**TASK TO CARRY OUT:** Type the listing below out again exactly. No images.

►

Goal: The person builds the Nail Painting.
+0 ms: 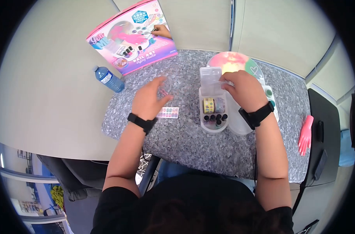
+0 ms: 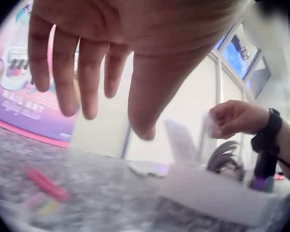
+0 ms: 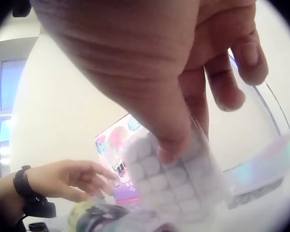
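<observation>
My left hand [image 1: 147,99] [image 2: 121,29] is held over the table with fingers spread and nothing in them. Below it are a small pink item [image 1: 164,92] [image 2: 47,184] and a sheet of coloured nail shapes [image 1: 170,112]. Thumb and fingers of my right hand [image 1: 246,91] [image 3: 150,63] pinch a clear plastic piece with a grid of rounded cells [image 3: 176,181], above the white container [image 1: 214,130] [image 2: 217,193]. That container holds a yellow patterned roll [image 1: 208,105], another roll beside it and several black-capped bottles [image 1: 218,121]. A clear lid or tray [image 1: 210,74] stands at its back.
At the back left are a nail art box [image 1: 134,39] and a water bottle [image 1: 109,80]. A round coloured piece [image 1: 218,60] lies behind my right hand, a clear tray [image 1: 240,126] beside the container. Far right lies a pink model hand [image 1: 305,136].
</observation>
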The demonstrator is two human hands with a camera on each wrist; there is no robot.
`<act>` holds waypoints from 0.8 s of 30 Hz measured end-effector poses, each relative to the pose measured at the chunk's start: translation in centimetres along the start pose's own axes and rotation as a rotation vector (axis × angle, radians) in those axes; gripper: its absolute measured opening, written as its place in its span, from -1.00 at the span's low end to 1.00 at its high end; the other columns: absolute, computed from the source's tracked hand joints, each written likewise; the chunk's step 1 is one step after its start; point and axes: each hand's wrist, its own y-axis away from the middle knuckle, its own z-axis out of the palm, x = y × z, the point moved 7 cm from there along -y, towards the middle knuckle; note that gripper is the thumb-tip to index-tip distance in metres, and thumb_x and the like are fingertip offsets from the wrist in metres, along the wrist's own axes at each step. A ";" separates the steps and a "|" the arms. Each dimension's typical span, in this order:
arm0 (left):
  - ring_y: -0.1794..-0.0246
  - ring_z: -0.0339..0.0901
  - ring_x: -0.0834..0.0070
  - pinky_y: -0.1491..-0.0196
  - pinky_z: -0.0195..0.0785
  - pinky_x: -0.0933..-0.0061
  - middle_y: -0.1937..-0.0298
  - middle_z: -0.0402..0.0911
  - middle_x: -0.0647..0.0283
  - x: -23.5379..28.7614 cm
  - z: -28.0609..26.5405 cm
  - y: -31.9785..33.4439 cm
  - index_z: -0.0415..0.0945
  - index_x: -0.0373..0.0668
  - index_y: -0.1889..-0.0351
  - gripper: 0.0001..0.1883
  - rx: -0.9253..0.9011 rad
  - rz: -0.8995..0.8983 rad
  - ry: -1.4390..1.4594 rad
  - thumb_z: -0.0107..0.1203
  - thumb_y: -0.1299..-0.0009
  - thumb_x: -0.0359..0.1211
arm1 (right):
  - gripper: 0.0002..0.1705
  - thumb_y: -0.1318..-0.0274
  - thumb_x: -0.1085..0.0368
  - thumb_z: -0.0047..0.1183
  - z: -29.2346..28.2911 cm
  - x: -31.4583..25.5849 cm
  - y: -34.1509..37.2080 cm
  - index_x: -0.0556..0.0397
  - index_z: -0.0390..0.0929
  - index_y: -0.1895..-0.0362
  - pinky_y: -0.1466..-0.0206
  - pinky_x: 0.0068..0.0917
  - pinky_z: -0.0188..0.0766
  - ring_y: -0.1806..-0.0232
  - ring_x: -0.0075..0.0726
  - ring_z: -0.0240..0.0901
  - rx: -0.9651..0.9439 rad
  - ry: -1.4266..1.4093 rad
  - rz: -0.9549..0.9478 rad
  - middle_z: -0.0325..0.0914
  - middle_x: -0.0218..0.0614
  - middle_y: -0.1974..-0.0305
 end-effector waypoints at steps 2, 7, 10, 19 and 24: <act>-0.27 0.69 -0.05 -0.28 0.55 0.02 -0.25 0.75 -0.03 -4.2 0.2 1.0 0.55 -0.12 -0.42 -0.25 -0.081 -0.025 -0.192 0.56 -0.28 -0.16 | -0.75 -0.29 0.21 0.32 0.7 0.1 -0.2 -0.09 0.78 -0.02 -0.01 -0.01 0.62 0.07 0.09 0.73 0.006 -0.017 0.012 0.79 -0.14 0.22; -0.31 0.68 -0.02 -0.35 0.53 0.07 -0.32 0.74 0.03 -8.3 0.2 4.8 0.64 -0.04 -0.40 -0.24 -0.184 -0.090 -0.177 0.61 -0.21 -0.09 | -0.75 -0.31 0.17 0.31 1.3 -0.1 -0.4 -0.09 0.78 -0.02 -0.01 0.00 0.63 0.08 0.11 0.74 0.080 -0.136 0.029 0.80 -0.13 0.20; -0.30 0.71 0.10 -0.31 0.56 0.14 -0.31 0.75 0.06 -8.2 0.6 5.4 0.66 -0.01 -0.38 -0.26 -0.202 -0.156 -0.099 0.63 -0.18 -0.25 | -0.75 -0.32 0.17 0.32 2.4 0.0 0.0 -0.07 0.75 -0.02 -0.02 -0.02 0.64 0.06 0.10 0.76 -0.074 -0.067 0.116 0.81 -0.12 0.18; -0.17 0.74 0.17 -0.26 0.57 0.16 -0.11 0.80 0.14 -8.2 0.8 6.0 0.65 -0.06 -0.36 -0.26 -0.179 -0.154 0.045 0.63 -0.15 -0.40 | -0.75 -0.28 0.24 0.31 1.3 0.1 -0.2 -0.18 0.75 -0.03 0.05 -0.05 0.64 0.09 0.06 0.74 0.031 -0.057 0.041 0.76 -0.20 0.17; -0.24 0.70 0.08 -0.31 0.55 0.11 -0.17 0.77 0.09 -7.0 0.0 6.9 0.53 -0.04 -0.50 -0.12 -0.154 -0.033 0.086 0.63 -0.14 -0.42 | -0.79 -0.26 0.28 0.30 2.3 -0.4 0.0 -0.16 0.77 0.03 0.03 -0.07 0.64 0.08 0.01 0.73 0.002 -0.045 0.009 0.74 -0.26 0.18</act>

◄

**REPLY:**
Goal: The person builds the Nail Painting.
+0 ms: 
+0 ms: 
+0 ms: 
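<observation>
My left hand [image 1: 147,99] [image 2: 121,29] is held over the table with fingers spread and nothing in them. Below it are a small pink item [image 1: 164,92] [image 2: 47,184] and a sheet of coloured nail shapes [image 1: 170,112]. Thumb and fingers of my right hand [image 1: 246,91] [image 3: 150,63] pinch a clear plastic piece with a grid of rounded cells [image 3: 176,181], above the white container [image 1: 214,130] [image 2: 217,193]. That container holds a yellow patterned roll [image 1: 208,105], another roll beside it and several black-capped bottles [image 1: 218,121]. A clear lid or tray [image 1: 210,74] stands at its back.
At the back left are a nail art box [image 1: 134,39] and a water bottle [image 1: 109,80]. A round coloured piece [image 1: 218,60] lies behind my right hand, a clear tray [image 1: 240,126] beside the container. Far right lies a pink model hand [image 1: 305,136].
</observation>
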The demonstrator is two human hands with a camera on each wrist; there is no robot.
`<act>` holds waypoints from 0.8 s of 30 Hz measured end-effector poses, each relative to the pose measured at the chunk's start: translation in centimetres along the start pose's own axes and rotation as a rotation vector (axis × angle, radians) in those axes; gripper: its absolute measured opening, written as its place in its span, from -1.00 at the span's low end to 1.00 at its high end; the other columns: absolute, computed from the source's tracked hand joints, each written likewise; the chunk's step 1 is one step after its start; point and axes: each hand's wrist, its own y-axis away from the middle knuckle, its own z-axis out of the palm, x = y × z, the point moved 7 cm from there along -y, towards the middle knuckle; note that gripper is the thumb-tip to index-tip distance in metres, and thumb_x and the like are fingertip offsets from the wrist in metres, along the wrist's own axes at each step. A ";" separates the steps and a "|" the arms. Each dimension's typical span, in this order:
arm0 (left):
  - ring_y: -0.1794..-0.0246
  - ring_z: -0.0339..0.0901
  - ring_x: -0.0834..0.0070
  - pinky_y: -0.1491..-0.0196
  - pinky_z: -0.0195..0.0785
  - pinky_x: -0.0933..-0.0061
  - middle_y: -0.1937..-0.0298
  - middle_z: -0.0402..0.0911
  - middle_x: -0.0647..0.0283
  - x: -23.5379..28.7614 cm
  - z: -28.0609..26.5405 cm
  - y: -31.9785..33.4439 cm
  - index_z: -0.0415..0.0945
  - index_x: -0.0373..0.0668
  - index_y: -0.1889..-0.0351
  - gripper: 0.0001..0.1883
  - rx: -0.9253..0.9011 rad
  - rz: -0.8995..0.8983 rad
  - ry: -1.4390..1.4594 rad
  - thumb_z: -0.0107..0.1203
  - thumb_y: -0.1299..-0.0009
  - thumb_x: -0.0359..0.1211
arm1 (right):
  - gripper: 0.0002..0.1705
  - thumb_y: -0.1318..-0.0274
  - thumb_x: -0.1085..0.0368
  - thumb_z: -0.0047..0.1183
  - z: -29.2346..28.2911 cm
  - x: -31.4583..25.5849 cm
  - y: -34.1509..37.2080 cm
  - index_x: -0.0556..0.0397
  - index_z: -0.0390..0.0929
  - index_y: -0.1895..-0.0362
  - pinky_y: -0.1466..-0.0206
  - pinky_x: 0.0068..0.0917
  - pinky_z: -0.0188..0.0766
  - ring_y: -0.1806..-0.0232
  - ring_x: -0.0075..0.0726
  - ring_z: -0.0240..0.0901
  - rx: -0.9651..0.9439 rad
  - ry: -1.4266..1.4093 rad
  - rz: -0.9549..0.9478 rad
  - middle_z: -0.0325..0.0914
  - middle_x: -0.0218..0.0614
  - middle_y: -0.1974..-0.0305
 end-effector waypoints at steps 2, 7, 10, 19 and 24: <act>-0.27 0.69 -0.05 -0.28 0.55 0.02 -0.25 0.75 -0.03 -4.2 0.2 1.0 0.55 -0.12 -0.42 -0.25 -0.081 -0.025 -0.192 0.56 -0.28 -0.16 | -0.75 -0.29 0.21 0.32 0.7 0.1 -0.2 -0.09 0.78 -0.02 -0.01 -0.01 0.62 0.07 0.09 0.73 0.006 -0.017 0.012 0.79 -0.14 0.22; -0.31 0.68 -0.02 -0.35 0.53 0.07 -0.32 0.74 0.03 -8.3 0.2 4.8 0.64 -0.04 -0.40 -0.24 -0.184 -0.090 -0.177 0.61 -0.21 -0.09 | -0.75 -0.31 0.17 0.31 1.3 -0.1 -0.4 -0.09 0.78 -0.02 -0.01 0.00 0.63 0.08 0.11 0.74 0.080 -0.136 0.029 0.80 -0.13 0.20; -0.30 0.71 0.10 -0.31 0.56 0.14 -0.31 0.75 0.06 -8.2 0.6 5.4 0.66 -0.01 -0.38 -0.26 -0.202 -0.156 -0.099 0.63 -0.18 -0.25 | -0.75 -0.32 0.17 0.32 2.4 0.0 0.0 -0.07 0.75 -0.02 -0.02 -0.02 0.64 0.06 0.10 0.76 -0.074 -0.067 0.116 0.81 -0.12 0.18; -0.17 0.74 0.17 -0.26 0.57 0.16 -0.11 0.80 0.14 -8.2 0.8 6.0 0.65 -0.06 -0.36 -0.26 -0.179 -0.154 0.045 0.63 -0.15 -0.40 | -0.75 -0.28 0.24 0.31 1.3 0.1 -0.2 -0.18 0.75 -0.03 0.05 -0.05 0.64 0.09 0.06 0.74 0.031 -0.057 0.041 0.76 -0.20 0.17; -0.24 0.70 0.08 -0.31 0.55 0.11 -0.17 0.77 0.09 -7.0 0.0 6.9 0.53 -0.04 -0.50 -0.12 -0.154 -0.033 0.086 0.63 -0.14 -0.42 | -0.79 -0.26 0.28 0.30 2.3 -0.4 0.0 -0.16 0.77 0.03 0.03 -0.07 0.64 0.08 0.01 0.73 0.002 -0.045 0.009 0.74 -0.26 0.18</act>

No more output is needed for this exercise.